> **Directions**
Reproduce exactly the lines from the start of the records through the line containing "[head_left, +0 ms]", both included. Leave the pictures out.

━━━━━━━━━━

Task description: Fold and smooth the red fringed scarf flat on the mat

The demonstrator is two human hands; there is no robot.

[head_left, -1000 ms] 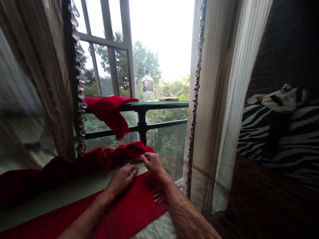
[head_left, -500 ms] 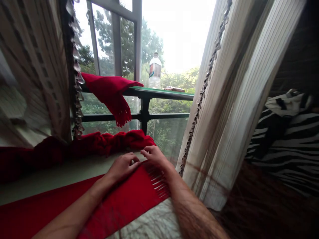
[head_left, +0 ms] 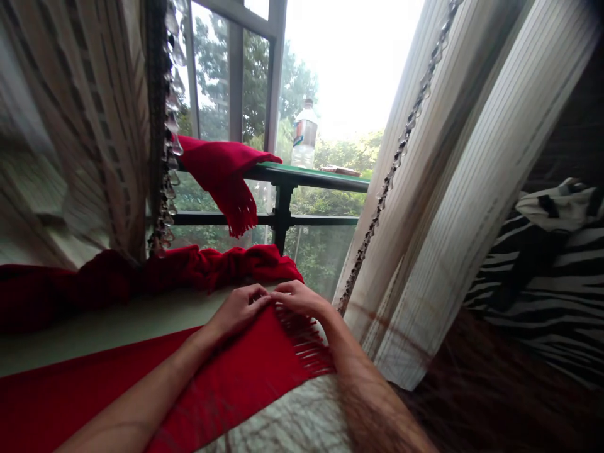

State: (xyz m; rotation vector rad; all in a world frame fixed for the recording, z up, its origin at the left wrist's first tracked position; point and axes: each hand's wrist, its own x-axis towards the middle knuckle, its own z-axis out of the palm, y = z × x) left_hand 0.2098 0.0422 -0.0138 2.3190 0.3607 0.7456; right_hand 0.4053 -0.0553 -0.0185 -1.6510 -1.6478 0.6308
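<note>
A red fringed scarf (head_left: pixel 245 371) lies flat across the pale surface in front of me. At its far right corner, my left hand (head_left: pixel 243 307) pinches the edge with thumb and bent fingers. Close beside it, almost touching its fingertips, my right hand (head_left: pixel 298 297) has its fingers closed on the scarf's fringe (head_left: pixel 309 346) at the same corner. Several loose strands fan out to the right under my right wrist. Just what lies between the fingertips is partly hidden.
Bunched red cloth (head_left: pixel 226 267) runs along the back edge of the pale surface (head_left: pixel 141 324). Another fringed red cloth (head_left: pixel 226 167) hangs over the green railing (head_left: pixel 330 179), which bears a bottle (head_left: pixel 305 135). Curtains (head_left: pixel 453 189) hang at both sides; zebra-striped fabric (head_left: pixel 557 270) is at right.
My right hand has come down and left, from just above the scarf's corner onto its fringe beside my left hand. The whole view has shifted slightly.
</note>
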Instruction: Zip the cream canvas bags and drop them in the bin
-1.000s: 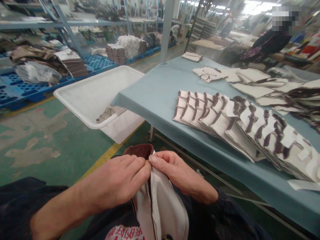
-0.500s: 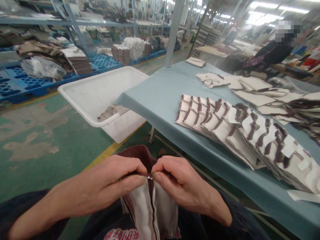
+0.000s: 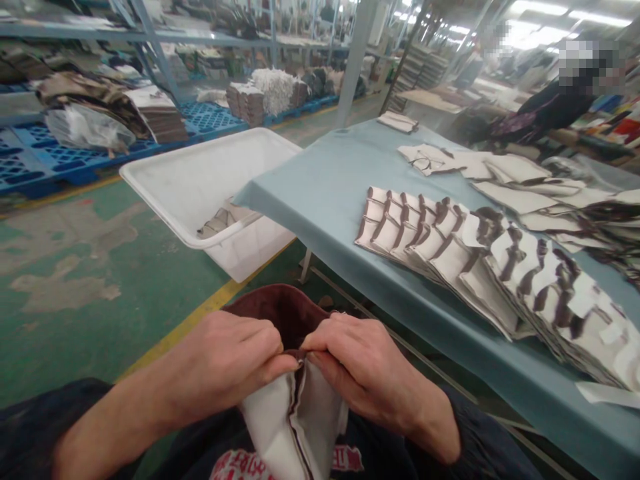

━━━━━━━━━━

> **Task output**
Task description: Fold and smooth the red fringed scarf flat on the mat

The demonstrator is two human hands; there is no robot.

[head_left, -1000 ms] 
[head_left, -500 ms] 
[head_left, +0 ms] 

There is nothing further to the answer.